■ **DIRECTIONS FOR THIS TASK**: Give back all of the records underneath exactly, with no omissions.

=== Begin Enclosure ===

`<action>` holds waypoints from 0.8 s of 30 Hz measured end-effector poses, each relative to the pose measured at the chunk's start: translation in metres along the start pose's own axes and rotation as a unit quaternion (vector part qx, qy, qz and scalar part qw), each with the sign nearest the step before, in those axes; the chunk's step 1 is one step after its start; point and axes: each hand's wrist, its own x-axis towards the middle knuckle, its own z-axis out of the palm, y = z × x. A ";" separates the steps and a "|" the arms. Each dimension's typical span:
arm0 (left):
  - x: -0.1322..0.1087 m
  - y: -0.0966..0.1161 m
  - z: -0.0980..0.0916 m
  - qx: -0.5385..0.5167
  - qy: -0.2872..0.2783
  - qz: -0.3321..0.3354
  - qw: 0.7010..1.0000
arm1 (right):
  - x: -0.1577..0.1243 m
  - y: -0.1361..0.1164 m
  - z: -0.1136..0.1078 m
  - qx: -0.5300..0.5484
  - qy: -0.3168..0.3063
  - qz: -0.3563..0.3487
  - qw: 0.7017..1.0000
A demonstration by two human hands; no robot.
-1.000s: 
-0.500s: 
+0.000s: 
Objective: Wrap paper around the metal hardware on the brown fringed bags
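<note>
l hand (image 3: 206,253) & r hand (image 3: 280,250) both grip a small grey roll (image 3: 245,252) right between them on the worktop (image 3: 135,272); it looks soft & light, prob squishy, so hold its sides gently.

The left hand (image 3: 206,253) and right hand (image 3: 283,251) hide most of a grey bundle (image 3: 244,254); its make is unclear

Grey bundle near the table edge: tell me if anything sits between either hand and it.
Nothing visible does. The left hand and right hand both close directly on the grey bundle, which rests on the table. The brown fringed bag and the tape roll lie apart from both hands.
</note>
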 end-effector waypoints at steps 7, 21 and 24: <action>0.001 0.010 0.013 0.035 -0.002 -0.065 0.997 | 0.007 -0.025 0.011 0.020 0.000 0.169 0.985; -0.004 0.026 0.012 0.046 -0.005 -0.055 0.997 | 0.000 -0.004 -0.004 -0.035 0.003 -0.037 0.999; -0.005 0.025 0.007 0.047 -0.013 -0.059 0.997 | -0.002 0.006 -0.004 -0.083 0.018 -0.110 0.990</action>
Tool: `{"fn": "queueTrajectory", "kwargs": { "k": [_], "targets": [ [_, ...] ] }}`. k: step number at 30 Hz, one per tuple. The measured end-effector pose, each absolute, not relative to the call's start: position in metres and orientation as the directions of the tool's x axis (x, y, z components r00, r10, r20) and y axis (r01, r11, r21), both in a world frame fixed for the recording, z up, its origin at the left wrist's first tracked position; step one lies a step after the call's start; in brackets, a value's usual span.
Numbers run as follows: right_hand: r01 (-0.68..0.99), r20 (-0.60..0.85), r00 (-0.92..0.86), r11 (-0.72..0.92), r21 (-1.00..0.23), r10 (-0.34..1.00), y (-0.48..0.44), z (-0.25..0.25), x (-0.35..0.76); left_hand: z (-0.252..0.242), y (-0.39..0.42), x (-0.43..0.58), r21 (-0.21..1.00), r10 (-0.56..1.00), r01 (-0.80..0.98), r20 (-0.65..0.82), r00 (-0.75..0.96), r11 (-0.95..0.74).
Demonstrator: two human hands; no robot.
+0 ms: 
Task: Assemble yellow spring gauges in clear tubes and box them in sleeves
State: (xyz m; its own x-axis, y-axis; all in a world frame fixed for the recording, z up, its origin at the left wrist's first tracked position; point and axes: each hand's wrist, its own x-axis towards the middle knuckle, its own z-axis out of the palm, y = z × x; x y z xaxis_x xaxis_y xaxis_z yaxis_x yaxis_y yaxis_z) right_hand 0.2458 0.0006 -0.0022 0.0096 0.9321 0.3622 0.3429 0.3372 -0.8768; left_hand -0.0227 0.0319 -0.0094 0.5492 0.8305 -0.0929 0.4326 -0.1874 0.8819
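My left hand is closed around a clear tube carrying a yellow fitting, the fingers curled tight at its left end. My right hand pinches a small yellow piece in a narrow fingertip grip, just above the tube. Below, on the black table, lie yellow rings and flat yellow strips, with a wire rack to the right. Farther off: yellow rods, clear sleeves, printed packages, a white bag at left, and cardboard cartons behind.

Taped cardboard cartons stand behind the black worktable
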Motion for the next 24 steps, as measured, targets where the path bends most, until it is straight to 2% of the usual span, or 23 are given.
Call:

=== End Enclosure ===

■ **SOLUTION TO THE EXERCISE**:
`<action>` holds waypoints from 0.8 s of 30 Hz measured end-effector poses, each relative to the pose measured at the chunk's start: translation in metres along the start pose's own axes and rotation as a unit quaternion (vector part qx, qy, qz and scalar part qw), each with the sign nearest the step before, in those axes; the chunk's step 1 is one step after its start; point and axes: each hand's wrist, its own x-axis towards the middle knuckle, its own z-axis out of the palm, y = z × x. A ";" separates the steps and a "|" the arms. Each dimension's typical span:
arm0 (left):
  - x: -0.1322..0.1087 m
  - y: -0.0966..0.1161 m
  - z: -0.0980..0.0916 m
  - qx: -0.5385..0.5167
  - qy: -0.2872..0.2783
  - qz: -0.3321..0.3354
  - qw: 0.7010..1.0000
arm1 (right):
  - x: -0.1577..0.1243 m
  - y: -0.1361..0.1164 m
  - z: -0.1136..0.1078 m
  - qx: -0.5300..0.5484
  - qy: -0.3168..0.3063
  - qz: -0.3563..0.3487
  - qw: 0.7017..1.0000
A demonstration by two human hands; no robot.
-1.000s: 
-0.500s: 
+0.000s: 
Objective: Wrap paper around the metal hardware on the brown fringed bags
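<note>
l hand (image 3: 206,253) & r hand (image 3: 280,250) both grip a small grey roll (image 3: 245,252) right between them on the worktop (image 3: 135,272); it looks soft & light, prob squishy, so hold its sides gently.

The left hand (image 3: 206,253) and right hand (image 3: 283,251) hide most of a grey bundle (image 3: 244,254); its make is unclear

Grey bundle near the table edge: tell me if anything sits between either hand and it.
Nothing visible does. The left hand and right hand both close directly on the grey bundle, which rests on the table. The brown fringed bag and the tape roll lie apart from both hands.
</note>
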 end-effector waypoints at steps 7, 21 and 24: <action>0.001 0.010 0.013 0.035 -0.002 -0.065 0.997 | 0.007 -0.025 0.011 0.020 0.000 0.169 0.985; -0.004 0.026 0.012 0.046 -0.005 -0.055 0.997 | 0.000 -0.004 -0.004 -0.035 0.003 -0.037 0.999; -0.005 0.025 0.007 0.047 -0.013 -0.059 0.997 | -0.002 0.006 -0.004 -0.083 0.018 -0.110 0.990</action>
Tool: `{"fn": "queueTrajectory", "kwargs": { "k": [_], "targets": [ [_, ...] ] }}`. k: step number at 30 Hz, one per tuple. The measured end-effector pose, each absolute, not relative to the call's start: position in metres and orientation as the directions of the tool's x axis (x, y, z components r00, r10, r20) and y axis (r01, r11, r21), both in a world frame fixed for the recording, z up, its origin at the left wrist's first tracked position; step one lies a step after the call's start; in brackets, a value's usual span.
Numbers run as follows: right_hand: r01 (-0.68..0.99), r20 (-0.60..0.85), r00 (-0.92..0.86), r11 (-0.72..0.92), r21 (-1.00..0.23), r10 (-0.34..1.00), y (-0.48..0.44), z (-0.25..0.25), x (-0.35..0.76); left_hand: z (-0.252..0.242), y (-0.39..0.42), x (-0.43..0.58), r21 (-0.21..1.00), r10 (-0.56..1.00), r01 (-0.80..0.98), r20 (-0.65..0.82), r00 (-0.75..0.96), r11 (-0.95..0.74).
Demonstrator: two human hands; no robot.
+0 ms: 
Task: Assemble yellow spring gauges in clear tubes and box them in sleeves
State: (xyz m; its own x-axis, y-axis; all in a world frame fixed for the recording, z up, its origin at the left wrist's first tracked position; point and axes: each hand's wrist, its own x-axis towards the middle knuckle, its own z-axis out of the palm, y = z × x; x y z xaxis_x xaxis_y xaxis_z yaxis_x yaxis_y yaxis_z) right_hand 0.2458 0.0006 -0.0022 0.0096 0.9321 0.3622 0.3429 0.3372 -0.8768; left_hand -0.0227 0.0319 -0.0094 0.5492 0.8305 -0.0929 0.4326 -0.1874 0.8819
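My left hand is closed around a clear tube carrying a yellow fitting, the fingers curled tight at its left end. My right hand pinches a small yellow piece in a narrow fingertip grip, just above the tube. Below, on the black table, lie yellow rings and flat yellow strips, with a wire rack to the right. Farther off: yellow rods, clear sleeves, printed packages, a white bag at left, and cardboard cartons behind.

Taped cardboard cartons stand behind the black worktable
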Motion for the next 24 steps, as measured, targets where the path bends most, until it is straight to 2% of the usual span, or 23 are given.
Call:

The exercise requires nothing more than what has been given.